SBC President Tom Elliff, who was re-elected to a second one-year term Tuesday, compared supporting Disney to associating with a prostitute and called the company”a purveyor of pornography.” The Walt Disney Co. issued a two-sentence response to the boycott resolution:”We are proud that the Disney brand creates more family entertainment of every kind than anyone else in the world. We plan to continue our leadership role and in fact we will increase production of family entertainment.” The Christian Life Commission, the ethics and religious liberty arm of the 15.7 million-member denomination, has made available a three-page list, titled”The Disney Company Family Tree,”to educate Baptists about the wide range of properties affiliated with the company. The list includes film companies, TV stations, theme parks, publications and the Anaheim (Calif.) Mighty Ducks of the National Hockey League.

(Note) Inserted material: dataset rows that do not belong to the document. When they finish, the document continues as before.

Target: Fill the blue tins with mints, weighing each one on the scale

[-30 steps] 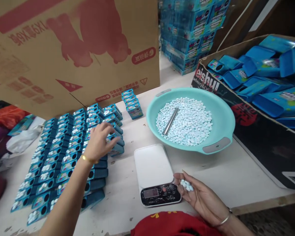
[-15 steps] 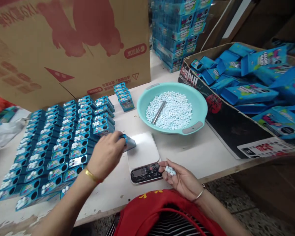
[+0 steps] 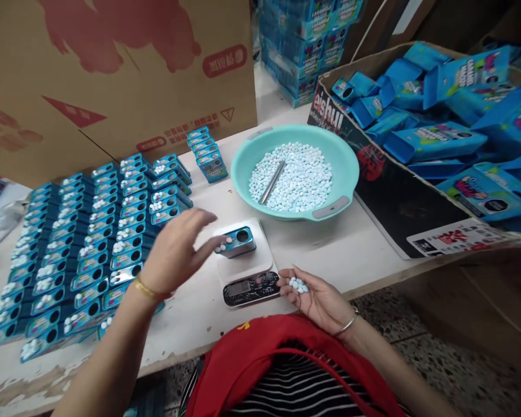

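Observation:
A small blue candy box stands on the white plate of a digital scale, with a round dark hole and a few white candies on its top. My left hand is beside it with fingers and thumb apart, the thumb tip close to the box's left end; whether they touch I cannot tell. Palm up, my right hand cups several pale candies by the scale's right front corner. The scale's display seems to show 0.0.
Rows of blue boxes topped with candies fill the table's left. A turquoise basin holds loose candies and a metal tube. Rightward is an open carton of blue boxes. A big cardboard box and wrapped stacks stand behind.
My left hand has set the blue box on the scale and let go, its fingers spreading. My right hand keeps cupping the candies. The whole view has shifted slightly.

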`<state>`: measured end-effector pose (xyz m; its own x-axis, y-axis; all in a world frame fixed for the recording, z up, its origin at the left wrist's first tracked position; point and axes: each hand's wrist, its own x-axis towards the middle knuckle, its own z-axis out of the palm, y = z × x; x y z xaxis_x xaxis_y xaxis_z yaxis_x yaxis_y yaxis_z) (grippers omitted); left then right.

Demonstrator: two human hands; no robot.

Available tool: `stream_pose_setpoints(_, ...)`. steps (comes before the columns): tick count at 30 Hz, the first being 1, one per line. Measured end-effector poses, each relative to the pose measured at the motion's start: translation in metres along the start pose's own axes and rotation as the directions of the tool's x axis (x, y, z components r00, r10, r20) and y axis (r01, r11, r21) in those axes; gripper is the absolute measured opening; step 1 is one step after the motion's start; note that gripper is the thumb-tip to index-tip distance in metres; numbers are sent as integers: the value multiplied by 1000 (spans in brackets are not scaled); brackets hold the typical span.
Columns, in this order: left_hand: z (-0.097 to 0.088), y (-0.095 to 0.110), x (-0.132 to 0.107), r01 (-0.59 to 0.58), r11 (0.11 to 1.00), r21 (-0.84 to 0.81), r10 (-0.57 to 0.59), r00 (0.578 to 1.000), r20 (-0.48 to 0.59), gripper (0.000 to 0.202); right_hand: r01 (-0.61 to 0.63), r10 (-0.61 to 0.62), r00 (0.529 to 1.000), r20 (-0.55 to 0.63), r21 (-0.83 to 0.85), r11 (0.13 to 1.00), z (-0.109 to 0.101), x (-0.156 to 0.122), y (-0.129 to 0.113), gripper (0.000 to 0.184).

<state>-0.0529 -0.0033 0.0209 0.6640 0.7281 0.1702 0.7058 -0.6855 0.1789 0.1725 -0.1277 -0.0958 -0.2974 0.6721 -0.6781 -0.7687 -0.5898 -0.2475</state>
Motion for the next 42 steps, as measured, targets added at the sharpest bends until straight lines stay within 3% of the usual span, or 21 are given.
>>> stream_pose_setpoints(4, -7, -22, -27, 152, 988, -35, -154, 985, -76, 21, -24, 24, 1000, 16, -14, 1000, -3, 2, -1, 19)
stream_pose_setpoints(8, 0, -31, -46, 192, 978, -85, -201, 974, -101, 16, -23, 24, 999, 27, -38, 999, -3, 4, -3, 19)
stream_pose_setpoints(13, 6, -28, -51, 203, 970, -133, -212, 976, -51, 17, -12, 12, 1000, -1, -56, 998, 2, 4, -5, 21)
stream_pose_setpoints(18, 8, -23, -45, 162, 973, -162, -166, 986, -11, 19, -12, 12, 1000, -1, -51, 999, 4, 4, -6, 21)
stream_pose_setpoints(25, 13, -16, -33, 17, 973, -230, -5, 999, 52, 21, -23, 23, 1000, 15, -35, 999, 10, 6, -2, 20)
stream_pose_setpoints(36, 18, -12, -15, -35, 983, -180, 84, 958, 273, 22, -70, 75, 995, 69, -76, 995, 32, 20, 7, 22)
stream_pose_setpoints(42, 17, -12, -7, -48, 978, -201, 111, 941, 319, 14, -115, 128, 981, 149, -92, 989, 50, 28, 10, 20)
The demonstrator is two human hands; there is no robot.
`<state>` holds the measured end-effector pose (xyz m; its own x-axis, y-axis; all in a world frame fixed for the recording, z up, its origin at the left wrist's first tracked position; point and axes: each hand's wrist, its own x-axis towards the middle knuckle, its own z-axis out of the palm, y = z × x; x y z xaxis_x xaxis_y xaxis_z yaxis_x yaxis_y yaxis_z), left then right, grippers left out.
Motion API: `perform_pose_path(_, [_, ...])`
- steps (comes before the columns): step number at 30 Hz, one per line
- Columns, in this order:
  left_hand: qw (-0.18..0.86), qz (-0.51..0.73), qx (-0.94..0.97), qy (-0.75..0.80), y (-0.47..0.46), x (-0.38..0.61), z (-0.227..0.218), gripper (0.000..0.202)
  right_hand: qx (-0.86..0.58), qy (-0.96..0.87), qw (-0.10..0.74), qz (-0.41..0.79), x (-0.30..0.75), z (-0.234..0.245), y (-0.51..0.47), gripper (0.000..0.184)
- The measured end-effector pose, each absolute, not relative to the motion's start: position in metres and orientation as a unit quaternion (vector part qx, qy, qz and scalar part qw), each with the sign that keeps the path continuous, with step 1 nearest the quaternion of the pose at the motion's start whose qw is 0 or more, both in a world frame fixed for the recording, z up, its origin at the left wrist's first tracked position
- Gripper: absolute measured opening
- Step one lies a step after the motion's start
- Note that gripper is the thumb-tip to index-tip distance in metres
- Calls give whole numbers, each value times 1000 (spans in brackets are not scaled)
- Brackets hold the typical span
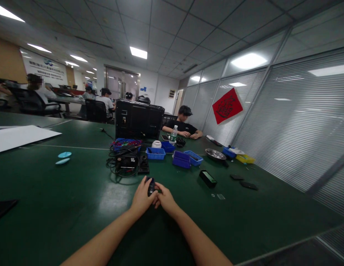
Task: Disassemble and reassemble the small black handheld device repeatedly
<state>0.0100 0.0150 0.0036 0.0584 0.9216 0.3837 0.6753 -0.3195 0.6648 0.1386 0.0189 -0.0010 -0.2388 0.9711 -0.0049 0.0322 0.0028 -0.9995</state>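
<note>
Both my hands meet over the green table in the middle of the head view. My left hand (142,194) is closed around a small dark device (151,186), its fingers along the left side and the thumb at the near end. From the right, my right hand (164,197) has its fingers curled against the same device's near right side. The device looks black with a shiny part; its exact kind cannot be made out. Part of it is hidden behind my fingers.
Beyond my hands lie tangled cables with a black power unit (127,162), blue bins (156,153), a water bottle (174,133) and a monitor (138,120). To the right are an open black box (208,178) and a metal bowl (215,154). A person (184,123) sits across the table.
</note>
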Motion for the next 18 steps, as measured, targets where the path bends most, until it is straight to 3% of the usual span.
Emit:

(OPTIONAL TRIM – STORY MAY END HERE.)

Baptists also passed resolutions Wednesday urging increased education about world hunger and opposing religious persecution.”We urge Americans to refrain from international trade, even at the risk of financial loss, with or in nations that practice religious persecution,”the persecution resolution said.

In his presidential address on Tuesday, Elliff reiterated the stands of many conservative Southern Baptists on issues ranging from women’s ordination to abortion to homosexuality.”As long as there are any who endorse the ordination of those who do not meet the qualifications of the man of God … there is ground to be gained and there are battles to be won,”he said.


Filmmaker Steven Lipscomb, producer of a film”Battle for the Minds,”unsuccessfully proposed a resolution on local church autonomy that would have let local congregations decide whether or not to ordain women. The resolutions committee voted not to bring Lipscomb’s proposal before the convention.

Lipscomb, whose film chronicled Southern Baptists’ differing views on women ministers, accused Elliff of being”profoundly un-Baptist”by not permitting different interpretations of Scripture concerning women’s ordination.”If this man wants to be the pope, he’s in the wrong denomination,”Lipscomb said.